━━━━━ SOURCE MATERIAL ━━━━━

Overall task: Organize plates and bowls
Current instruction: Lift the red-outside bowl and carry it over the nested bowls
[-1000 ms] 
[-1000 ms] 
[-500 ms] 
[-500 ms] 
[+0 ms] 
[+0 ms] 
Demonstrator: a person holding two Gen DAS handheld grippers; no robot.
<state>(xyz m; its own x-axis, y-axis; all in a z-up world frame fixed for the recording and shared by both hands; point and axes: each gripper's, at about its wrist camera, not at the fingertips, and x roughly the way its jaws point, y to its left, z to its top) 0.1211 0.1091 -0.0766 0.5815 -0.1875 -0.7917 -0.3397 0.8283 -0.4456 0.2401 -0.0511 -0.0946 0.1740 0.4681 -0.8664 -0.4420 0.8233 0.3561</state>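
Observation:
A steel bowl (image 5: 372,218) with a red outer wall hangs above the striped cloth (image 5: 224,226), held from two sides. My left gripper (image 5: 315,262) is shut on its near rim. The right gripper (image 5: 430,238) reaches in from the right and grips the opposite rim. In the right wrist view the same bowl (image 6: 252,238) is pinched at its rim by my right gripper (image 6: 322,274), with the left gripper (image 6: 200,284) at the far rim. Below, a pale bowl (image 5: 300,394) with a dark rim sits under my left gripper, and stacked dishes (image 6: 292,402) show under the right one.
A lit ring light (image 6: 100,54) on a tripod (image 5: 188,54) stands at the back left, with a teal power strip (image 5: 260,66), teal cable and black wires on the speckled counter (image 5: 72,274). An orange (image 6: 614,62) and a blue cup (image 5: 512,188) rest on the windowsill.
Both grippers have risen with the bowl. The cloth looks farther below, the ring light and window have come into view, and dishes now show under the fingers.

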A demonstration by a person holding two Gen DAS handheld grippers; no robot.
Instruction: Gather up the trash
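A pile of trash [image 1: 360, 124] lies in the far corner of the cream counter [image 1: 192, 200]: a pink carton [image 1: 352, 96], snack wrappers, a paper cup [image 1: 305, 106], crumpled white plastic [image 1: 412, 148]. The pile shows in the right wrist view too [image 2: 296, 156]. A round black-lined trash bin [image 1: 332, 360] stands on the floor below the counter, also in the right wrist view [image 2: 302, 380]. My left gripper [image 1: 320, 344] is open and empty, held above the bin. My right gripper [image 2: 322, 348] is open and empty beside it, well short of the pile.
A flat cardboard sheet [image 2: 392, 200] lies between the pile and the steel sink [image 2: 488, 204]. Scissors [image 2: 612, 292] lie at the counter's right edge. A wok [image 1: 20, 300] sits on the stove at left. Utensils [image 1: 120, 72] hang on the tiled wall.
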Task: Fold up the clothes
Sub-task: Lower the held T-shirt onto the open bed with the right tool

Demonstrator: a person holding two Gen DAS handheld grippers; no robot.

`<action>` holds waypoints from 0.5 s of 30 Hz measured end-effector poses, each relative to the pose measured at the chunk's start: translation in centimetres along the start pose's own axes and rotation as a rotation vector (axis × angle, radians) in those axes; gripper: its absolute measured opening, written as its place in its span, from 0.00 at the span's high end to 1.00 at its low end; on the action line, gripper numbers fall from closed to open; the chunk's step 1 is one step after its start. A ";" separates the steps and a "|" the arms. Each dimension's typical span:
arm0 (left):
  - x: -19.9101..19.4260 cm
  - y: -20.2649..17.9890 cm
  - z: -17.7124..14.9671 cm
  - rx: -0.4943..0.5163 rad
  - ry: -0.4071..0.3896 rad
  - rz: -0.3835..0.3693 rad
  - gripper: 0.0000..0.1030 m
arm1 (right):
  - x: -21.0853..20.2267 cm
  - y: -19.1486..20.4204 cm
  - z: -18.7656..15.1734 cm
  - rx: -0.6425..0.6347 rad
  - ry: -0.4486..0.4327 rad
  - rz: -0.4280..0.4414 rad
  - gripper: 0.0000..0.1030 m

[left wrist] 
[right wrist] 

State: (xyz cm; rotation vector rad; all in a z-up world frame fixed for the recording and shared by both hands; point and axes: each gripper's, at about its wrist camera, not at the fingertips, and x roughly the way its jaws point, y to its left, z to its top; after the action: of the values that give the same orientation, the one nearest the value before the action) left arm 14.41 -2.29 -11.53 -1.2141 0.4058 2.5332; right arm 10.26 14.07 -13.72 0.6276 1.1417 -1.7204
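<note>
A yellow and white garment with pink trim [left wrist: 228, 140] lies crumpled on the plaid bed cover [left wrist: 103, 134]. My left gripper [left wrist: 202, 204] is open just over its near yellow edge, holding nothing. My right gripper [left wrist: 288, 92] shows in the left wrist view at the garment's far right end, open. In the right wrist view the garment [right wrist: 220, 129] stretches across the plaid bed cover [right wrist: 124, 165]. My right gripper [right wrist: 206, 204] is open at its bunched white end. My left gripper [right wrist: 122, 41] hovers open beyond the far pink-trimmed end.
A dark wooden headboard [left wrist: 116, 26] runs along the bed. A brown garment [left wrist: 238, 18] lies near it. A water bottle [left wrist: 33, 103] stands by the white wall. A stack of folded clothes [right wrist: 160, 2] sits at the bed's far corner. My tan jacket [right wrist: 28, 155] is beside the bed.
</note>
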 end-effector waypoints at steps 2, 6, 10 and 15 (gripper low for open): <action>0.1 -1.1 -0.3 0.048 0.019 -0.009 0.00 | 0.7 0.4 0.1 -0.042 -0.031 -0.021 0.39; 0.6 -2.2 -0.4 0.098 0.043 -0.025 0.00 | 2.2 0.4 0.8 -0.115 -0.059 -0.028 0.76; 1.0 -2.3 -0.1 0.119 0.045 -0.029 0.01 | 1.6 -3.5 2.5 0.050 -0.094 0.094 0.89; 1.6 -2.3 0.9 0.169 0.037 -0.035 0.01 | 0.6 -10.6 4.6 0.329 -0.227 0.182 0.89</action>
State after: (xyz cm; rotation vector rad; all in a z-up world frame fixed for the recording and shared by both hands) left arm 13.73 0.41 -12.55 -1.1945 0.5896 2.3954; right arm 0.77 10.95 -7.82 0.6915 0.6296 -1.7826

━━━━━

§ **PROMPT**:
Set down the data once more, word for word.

§ **ANSWER FOR THIS EXERCISE**:
Overall task: Organize plates and bowls
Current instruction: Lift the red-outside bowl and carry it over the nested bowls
[-1000 ms] 
[-1000 ms] 
[-500 ms] 
[-500 ms] 
[+0 ms] 
[+0 ms] 
Demonstrator: a person holding two Gen DAS handheld grippers; no robot.
<state>(xyz m; its own x-axis, y-axis; all in a z-up world frame fixed for the recording and shared by both hands; point and axes: each gripper's, at about its wrist camera, not at the fingertips, and x roughly the way its jaws point, y to its left, z to its top) 0.1211 0.1091 -0.0766 0.5815 -0.1875 -0.7917 -0.3397 0.8283 -0.4456 0.2401 -0.0511 -0.0946 0.1740 0.4681 -0.8664 -0.4420 0.8233 0.3561</state>
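Observation:
A steel bowl (image 5: 372,218) with a red outer wall hangs above the striped cloth (image 5: 224,226), held from two sides. My left gripper (image 5: 315,262) is shut on its near rim. The right gripper (image 5: 430,238) reaches in from the right and grips the opposite rim. In the right wrist view the same bowl (image 6: 252,238) is pinched at its rim by my right gripper (image 6: 322,274), with the left gripper (image 6: 200,284) at the far rim. Below, a pale bowl (image 5: 300,394) with a dark rim sits under my left gripper, and stacked dishes (image 6: 292,402) show under the right one.
A lit ring light (image 6: 100,54) on a tripod (image 5: 188,54) stands at the back left, with a teal power strip (image 5: 260,66), teal cable and black wires on the speckled counter (image 5: 72,274). An orange (image 6: 614,62) and a blue cup (image 5: 512,188) rest on the windowsill.
Both grippers have risen with the bowl. The cloth looks farther below, the ring light and window have come into view, and dishes now show under the fingers.
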
A demonstration by a person holding two Gen DAS handheld grippers; no robot.
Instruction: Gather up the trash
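A pile of trash [image 1: 360, 124] lies in the far corner of the cream counter [image 1: 192, 200]: a pink carton [image 1: 352, 96], snack wrappers, a paper cup [image 1: 305, 106], crumpled white plastic [image 1: 412, 148]. The pile shows in the right wrist view too [image 2: 296, 156]. A round black-lined trash bin [image 1: 332, 360] stands on the floor below the counter, also in the right wrist view [image 2: 302, 380]. My left gripper [image 1: 320, 344] is open and empty, held above the bin. My right gripper [image 2: 322, 348] is open and empty beside it, well short of the pile.
A flat cardboard sheet [image 2: 392, 200] lies between the pile and the steel sink [image 2: 488, 204]. Scissors [image 2: 612, 292] lie at the counter's right edge. A wok [image 1: 20, 300] sits on the stove at left. Utensils [image 1: 120, 72] hang on the tiled wall.
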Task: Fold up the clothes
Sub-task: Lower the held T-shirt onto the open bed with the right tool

Demonstrator: a person holding two Gen DAS handheld grippers; no robot.

`<action>` holds waypoints from 0.5 s of 30 Hz measured end-effector poses, each relative to the pose measured at the chunk's start: translation in centimetres along the start pose's own axes and rotation as a rotation vector (axis × angle, radians) in those axes; gripper: its absolute measured opening, written as its place in its span, from 0.00 at the span's high end to 1.00 at its low end; on the action line, gripper numbers fall from closed to open; the chunk's step 1 is one step after its start. A ";" separates the steps and a "|" the arms. Each dimension's typical span:
arm0 (left):
  - x: -19.9101..19.4260 cm
  - y: -20.2649..17.9890 cm
  - z: -17.7124..14.9671 cm
  - rx: -0.4943..0.5163 rad
  - ry: -0.4071..0.3896 rad
  - rz: -0.3835..0.3693 rad
  - gripper: 0.0000..0.1030 m
arm1 (right):
  - x: -21.0853..20.2267 cm
  - y: -19.1486..20.4204 cm
  - z: -18.7656..15.1734 cm
  - rx: -0.6425..0.6347 rad
  - ry: -0.4486..0.4327 rad
  - rz: -0.4280..0.4414 rad
  - gripper: 0.0000..0.1030 m

[left wrist] 
[right wrist] 

State: (xyz cm; rotation vector rad; all in a z-up world frame fixed for the recording and shared by both hands; point and axes: each gripper's, at about its wrist camera, not at the fingertips, and x roughly the way its jaws point, y to its left, z to its top; after the action: of the values that give the same orientation, the one nearest the value before the action) left arm 14.41 -2.29 -11.53 -1.2141 0.4058 2.5332; right arm 10.26 14.07 -13.72 0.6276 1.1417 -1.7204
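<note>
A yellow and white garment with pink trim [left wrist: 228, 140] lies crumpled on the plaid bed cover [left wrist: 103, 134]. My left gripper [left wrist: 202, 204] is open just over its near yellow edge, holding nothing. My right gripper [left wrist: 288, 92] shows in the left wrist view at the garment's far right end, open. In the right wrist view the garment [right wrist: 220, 129] stretches across the plaid bed cover [right wrist: 124, 165]. My right gripper [right wrist: 206, 204] is open at its bunched white end. My left gripper [right wrist: 122, 41] hovers open beyond the far pink-trimmed end.
A dark wooden headboard [left wrist: 116, 26] runs along the bed. A brown garment [left wrist: 238, 18] lies near it. A water bottle [left wrist: 33, 103] stands by the white wall. A stack of folded clothes [right wrist: 160, 2] sits at the bed's far corner. My tan jacket [right wrist: 28, 155] is beside the bed.
</note>
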 end-effector waypoints at steps 2, 6, 10 and 15 (gripper low for open): <action>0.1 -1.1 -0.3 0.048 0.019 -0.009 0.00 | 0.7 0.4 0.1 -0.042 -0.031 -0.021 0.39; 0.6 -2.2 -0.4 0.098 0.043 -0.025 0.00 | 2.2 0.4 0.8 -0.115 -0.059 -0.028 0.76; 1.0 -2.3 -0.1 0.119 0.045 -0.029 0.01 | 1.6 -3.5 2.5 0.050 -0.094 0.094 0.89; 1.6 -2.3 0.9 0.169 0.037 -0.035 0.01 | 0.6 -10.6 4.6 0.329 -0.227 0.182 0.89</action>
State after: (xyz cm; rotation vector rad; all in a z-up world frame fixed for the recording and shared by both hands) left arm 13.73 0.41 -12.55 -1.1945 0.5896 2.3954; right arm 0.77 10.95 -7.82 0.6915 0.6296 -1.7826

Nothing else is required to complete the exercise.